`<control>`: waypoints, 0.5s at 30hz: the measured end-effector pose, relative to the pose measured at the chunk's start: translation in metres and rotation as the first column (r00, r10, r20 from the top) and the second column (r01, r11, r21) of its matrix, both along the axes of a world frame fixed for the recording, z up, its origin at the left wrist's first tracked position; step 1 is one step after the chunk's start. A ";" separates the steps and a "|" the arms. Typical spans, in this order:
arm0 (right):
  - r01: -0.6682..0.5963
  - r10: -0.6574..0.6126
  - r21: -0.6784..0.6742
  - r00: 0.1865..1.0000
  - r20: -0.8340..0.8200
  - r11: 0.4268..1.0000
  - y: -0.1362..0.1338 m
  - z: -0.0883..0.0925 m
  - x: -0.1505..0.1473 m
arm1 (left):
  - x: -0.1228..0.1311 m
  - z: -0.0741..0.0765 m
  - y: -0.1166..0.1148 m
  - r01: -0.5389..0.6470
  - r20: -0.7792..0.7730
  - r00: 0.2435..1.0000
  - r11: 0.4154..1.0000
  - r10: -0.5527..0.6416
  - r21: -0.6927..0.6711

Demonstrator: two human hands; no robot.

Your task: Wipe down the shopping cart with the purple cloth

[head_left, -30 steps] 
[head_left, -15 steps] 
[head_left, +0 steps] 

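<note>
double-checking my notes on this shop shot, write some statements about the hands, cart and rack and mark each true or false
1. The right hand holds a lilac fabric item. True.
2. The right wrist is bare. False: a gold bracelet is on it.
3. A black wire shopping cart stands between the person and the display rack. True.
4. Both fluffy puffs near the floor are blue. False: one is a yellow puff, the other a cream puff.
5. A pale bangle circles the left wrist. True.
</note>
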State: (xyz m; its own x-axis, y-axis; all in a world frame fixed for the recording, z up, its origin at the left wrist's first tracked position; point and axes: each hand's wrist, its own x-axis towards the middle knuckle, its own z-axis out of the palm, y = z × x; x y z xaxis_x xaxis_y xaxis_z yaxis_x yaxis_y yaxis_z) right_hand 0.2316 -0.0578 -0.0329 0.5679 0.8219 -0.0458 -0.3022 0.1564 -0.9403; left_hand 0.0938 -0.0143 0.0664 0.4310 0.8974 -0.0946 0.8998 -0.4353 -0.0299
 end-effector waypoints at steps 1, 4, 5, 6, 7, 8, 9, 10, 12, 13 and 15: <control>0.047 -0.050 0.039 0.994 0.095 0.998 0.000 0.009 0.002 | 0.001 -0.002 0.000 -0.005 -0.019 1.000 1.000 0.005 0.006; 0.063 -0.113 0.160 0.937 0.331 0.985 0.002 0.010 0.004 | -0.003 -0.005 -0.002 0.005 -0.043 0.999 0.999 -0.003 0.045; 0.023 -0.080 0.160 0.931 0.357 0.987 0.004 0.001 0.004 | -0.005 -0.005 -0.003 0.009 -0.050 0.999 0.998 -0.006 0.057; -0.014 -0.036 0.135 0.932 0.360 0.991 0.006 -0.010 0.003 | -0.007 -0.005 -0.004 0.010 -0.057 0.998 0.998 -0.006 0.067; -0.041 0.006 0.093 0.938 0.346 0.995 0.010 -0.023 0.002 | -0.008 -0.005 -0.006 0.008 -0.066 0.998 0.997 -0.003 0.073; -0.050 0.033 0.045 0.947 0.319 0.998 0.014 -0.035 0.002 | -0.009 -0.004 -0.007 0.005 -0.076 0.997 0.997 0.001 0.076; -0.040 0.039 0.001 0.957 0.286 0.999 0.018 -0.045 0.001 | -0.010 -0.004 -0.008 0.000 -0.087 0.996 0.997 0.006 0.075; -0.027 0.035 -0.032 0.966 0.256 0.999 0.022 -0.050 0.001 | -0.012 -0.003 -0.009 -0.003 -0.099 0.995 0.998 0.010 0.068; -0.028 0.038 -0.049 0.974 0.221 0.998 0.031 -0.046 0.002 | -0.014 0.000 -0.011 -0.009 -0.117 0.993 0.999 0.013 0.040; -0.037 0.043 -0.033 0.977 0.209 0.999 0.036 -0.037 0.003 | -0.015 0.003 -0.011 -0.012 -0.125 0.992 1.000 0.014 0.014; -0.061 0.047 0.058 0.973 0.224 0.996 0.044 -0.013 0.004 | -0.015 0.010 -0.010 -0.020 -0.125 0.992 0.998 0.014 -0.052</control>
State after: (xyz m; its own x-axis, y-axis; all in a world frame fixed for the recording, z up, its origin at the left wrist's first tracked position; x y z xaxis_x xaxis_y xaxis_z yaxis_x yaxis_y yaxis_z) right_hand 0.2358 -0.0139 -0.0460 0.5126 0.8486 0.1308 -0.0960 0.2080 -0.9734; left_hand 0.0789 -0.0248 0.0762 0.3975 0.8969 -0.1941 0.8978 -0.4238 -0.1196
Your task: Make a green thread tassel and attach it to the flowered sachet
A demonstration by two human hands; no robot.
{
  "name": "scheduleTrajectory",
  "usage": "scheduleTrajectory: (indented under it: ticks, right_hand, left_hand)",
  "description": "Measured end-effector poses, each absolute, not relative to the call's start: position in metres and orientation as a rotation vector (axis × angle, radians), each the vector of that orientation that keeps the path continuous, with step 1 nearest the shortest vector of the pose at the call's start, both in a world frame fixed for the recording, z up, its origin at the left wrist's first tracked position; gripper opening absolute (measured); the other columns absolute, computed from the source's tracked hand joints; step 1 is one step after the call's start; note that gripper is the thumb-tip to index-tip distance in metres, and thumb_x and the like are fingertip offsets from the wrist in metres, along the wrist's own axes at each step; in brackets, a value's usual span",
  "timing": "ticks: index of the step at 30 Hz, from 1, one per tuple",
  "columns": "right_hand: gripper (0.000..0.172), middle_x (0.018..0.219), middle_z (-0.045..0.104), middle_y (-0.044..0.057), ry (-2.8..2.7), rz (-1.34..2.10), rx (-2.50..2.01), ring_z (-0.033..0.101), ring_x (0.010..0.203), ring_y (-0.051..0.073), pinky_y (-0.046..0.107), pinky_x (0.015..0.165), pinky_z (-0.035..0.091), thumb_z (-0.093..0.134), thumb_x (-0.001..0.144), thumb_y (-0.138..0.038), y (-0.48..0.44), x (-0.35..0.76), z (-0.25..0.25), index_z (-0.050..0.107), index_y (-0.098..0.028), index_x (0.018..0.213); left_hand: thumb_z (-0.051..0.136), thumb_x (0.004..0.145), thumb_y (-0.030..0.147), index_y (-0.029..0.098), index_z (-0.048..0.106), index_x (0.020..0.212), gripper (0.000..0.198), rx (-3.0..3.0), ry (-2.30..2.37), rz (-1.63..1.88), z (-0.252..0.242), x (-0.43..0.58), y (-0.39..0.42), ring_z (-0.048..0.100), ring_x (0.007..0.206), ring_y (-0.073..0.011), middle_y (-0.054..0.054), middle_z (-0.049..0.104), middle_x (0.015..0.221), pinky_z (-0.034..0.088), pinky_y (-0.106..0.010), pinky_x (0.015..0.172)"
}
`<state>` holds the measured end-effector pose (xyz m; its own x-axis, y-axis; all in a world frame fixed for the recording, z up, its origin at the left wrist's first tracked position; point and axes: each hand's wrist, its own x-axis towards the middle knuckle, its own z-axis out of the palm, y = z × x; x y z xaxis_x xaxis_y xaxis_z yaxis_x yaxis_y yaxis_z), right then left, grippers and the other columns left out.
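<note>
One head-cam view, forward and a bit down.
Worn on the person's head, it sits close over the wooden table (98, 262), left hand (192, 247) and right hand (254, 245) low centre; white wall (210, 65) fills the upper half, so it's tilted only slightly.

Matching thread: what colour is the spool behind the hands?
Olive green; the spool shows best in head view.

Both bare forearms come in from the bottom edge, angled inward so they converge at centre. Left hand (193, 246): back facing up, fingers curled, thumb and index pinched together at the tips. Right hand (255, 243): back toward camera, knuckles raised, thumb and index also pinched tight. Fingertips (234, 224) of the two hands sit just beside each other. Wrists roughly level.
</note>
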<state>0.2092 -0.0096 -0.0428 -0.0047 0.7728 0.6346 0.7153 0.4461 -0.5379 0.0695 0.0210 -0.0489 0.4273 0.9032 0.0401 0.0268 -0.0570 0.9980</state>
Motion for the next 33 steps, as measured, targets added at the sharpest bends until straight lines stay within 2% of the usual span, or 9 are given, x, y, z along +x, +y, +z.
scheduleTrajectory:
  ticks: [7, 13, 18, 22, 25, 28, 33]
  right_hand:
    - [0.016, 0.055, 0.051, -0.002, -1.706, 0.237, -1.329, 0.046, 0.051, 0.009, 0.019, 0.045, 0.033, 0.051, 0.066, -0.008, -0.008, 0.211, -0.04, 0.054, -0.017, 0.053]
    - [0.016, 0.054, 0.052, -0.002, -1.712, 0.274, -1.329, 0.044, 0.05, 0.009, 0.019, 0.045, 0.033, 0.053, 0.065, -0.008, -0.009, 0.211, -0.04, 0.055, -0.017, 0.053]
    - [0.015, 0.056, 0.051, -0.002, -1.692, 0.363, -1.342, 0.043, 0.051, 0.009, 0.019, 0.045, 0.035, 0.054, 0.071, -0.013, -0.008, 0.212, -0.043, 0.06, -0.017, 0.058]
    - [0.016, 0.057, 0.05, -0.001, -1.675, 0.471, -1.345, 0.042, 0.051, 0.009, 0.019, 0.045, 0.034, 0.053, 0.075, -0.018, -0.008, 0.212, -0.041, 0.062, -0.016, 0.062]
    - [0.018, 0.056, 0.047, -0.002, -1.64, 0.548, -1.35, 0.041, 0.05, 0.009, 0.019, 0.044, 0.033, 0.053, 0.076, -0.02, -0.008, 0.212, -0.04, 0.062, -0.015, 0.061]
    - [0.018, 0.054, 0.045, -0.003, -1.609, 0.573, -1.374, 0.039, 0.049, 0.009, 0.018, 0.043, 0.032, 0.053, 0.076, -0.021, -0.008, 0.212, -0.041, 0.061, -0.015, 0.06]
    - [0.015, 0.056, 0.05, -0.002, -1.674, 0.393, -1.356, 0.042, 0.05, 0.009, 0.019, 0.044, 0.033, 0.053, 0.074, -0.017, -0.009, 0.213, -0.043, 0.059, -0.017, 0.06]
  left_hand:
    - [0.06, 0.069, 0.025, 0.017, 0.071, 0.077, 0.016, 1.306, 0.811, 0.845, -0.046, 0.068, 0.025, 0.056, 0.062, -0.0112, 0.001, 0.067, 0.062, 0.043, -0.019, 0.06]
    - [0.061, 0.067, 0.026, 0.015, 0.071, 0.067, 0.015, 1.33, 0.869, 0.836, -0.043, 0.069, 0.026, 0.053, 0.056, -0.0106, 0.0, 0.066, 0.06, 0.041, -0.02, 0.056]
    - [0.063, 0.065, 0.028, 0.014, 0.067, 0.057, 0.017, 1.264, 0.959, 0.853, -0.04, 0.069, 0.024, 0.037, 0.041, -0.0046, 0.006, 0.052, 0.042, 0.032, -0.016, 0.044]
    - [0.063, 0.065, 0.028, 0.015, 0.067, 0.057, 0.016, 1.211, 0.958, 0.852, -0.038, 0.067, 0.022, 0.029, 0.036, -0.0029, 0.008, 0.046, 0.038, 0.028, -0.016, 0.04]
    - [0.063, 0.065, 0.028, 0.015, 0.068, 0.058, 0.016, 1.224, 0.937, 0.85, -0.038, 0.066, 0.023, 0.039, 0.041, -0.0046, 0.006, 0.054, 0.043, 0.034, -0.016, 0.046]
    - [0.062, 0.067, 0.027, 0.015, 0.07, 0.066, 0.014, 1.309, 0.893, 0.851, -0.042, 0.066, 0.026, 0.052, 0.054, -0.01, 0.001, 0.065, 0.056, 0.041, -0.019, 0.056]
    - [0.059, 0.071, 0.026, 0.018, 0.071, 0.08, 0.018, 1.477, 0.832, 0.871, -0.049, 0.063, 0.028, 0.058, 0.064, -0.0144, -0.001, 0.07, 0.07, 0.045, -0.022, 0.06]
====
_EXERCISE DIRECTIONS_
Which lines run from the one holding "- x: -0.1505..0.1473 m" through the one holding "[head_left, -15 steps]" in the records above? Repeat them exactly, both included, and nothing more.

_EXPECTED ANSWER_
  - x: -0.1505..0.1473 m
arm1 (left):
  - x: -0.1228..0.1311 m
  - z: -0.0741..0.0765 m
  - y: -0.1166..0.1148 m
  - r01: -0.5389..0.6470
  - r20: -0.7792..0.7730
  - r00: 0.2435..1.0000
  - r11: 0.4154..1.0000
  - r10: -0.5527..0.6416
  - r21: -0.6927..0.6711

Demonstrator: two human hands; no robot.

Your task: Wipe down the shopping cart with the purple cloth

[head_left, -30 steps] 
[head_left, -15 steps] 

The answer has been given, and the exercise is done.